Stowe Boyd is a retired

Stowe Boyd is a retired serial technology entrepreneur who now writes mystery novels. But he also works with startup companies and he is seeing a major change in how startup entrepreneurs manage their finances. No more $10 million A rounds, with fancy office leases and high executive salaries. The chic and fashionable are officing virtually, outsourcing development to the “third” world, and using their own checkbooks to finance their companies.

The newest thing in Silicon Valley is to refuse venture capital. Can you believe that? Five years ago, when we didn’t have any venture capital to speak of in Arizona, I was screaming that we didn’t need it anyway, because it was much healthier to start businesses based on market needs and finance them with customers. I brought the wrath of the politicos down on me, as they were all trying to lure venture capital to the state or get the state to start its own fund, and my rants sounded like sour grapes sometimes even to me.

But the world has come around. Especially in the arena of Internet companies, now known as “Web 2.0” startups, venture capital is not needed. It’s relatively inexpensive to set up a web site, drive traffic to it through Google Ad Words, and finance it internally. You can start a Web 2.0 company for under $50,000. In Silicon Valley, this is pocket change. In Arizona, it’s home equity line money.

So the entrepreneur doesn’t need the money anymore. But he does need advice and help of the kind VCs (the good ones) provide.

That’s where Stowe Boyd’s concept of Advisory Capital comes in. The role of the advisory capitalist is to provide connections, networks, entrepreneurship training, and good suggestions. It’s a deeper, more intense commitment than just “consulting”; the advisory capitalist walks alongside the company for a long period of time, sometimes years. It’s her job to hold out a hand to the entrepreneur when he stumbles, to find the customer for the beta test, to tune the company messages, head off the wrong hires, and source whatever the entrepreneur needs for success.

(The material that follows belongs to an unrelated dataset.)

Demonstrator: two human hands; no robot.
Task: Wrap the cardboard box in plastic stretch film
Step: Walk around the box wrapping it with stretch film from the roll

And how does the Advisory Capitalist get compensated? Boyd is a realist; he knows that the compensation from startups can’t be commensurate with the value received. So here’s his structure for Advisory Capital (http://www.stoweboyd.com/message/2006/02/advisory_capita.html):

Like venture capital, advisory capital is about the investment of a critical resource into a startup. It’s not money, however, but the experience, expertise, social capital, and public authority that advisory capitalists invest.
The leverage from advisory capital comes from consistent involvement over strategic scope of time: months and years of frequent interaction. Weekly calls, monthly meetings, quarterly planning sessions. A constant focus on bringing strategic goals into realization.
Advisory boards in principle are a way to involve well-known authorities or business celebrities into the mix of the business, but in practice they have become a PR exercise with flabby results, in general. The minimal levels of involvement — an occasional call, an annual dinner — do not lead to great results, because there is not a deep enough investment being made.
I believe that someone who will be an effective advisory capitalist will view that role as their primary professional purpose. Just like the best venture capitalists are not doing something else on the side, those moving into this new frontier will not be part-timing it.
In order for the AC model to work, other elements of the VC model have to fall into place. The AC has to avoid conflict of interest — if she is affiliated with one company building a product to do X, she cannot do the same with a second company. But this also means that the return on involvement (ROI) for the AC has be be more like a VC than a consultant. For a strategic level of involvement there must be a non-trivial return on involvement.
The historical levels of stock participation for the passive, PRish, list-of-names sort of advisory board membership are inadequate for the degree of involvement contemplated. ACs will have to prove their worth, but my feeling is they will prove to be something on the order of 10 times more effective that the Madame Tussaud wax dummies that most companies populate their advisory boards with. And a company will only need a handful of ACs, rather than a boatload of in-name-only advisory board members.
Advisory board stock participation is often as much as 0.25% to 0.5% ownership in a startup, subject to normal vesting periods of 4 or 5 years. I believe we will see this boosted 5X, 10X, or more, to attract and retain powerful ACs.
Unlike VCs, ACs are not amassing cash from passive investors, and managing it for them. ACs do not have a pool of cash to draw a salary from. (Or at least many of us don’t.) As a result, they will seem like a consultant on some level, since they will charge for their time and expenses. However, at least in my case, I am discounting from my a la carte, short-term consulting rates when moving into an advisory capital situation: when the client is interested in a long-term, high involvement relationship, involving a serious stock share (1% ownership or more).